> DESCRIPTION OF THE TASK
An exact copy of the lines, starting at the top of the listing and ending with the line that has "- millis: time", is the required answer. Pictures are not part of it.

----- COLLECTED MATERIAL -----

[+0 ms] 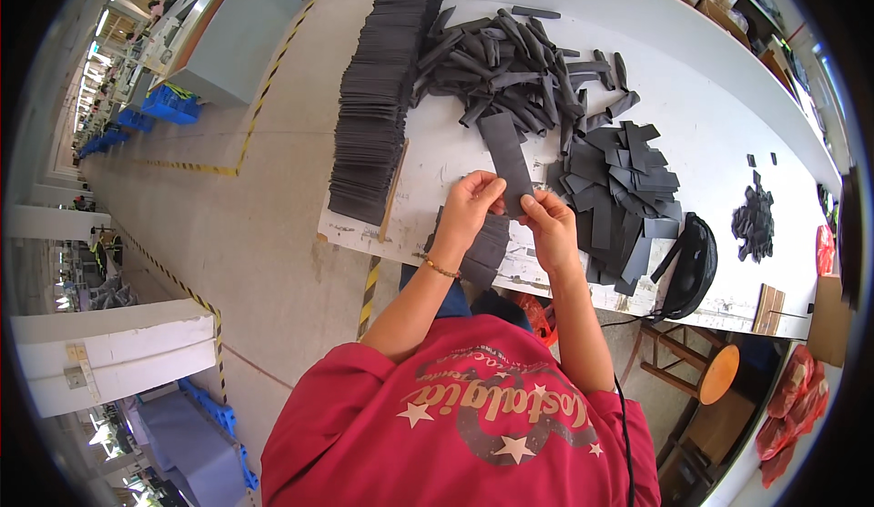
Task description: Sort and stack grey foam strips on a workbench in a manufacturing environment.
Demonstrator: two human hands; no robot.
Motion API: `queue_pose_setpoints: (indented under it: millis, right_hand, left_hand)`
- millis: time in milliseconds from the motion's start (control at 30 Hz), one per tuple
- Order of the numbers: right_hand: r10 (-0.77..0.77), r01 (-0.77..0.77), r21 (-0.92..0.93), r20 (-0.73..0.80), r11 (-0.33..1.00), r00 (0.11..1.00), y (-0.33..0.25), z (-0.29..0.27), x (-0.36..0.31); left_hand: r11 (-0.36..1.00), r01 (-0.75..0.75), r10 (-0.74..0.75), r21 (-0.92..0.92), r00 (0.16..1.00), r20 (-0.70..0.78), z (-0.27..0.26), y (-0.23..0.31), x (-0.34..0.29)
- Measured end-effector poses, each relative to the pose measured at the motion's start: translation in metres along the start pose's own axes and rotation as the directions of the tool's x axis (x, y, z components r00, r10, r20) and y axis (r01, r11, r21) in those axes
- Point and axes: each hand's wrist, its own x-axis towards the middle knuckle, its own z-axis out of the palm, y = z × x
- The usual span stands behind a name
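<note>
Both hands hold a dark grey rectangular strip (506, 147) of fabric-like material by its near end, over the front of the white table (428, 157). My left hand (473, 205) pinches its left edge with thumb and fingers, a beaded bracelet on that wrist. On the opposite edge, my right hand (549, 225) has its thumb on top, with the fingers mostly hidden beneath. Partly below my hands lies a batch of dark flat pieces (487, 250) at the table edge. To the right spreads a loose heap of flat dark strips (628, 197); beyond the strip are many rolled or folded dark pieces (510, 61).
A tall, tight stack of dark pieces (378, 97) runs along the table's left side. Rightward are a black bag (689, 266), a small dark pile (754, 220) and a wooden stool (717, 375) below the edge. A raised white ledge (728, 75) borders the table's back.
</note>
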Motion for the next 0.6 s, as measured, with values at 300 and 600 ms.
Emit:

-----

> ANSWER TO THE EXERCISE
[+0 ms] 
Task description: Sort and stack grey foam strips on a workbench in a manufacturing environment.
Demonstrator: two human hands; no robot.
Motion API: `queue_pose_setpoints: (indented under it: millis, right_hand, left_hand)`
- millis: time in milliseconds from the motion's start (control at 30 Hz), one per tuple

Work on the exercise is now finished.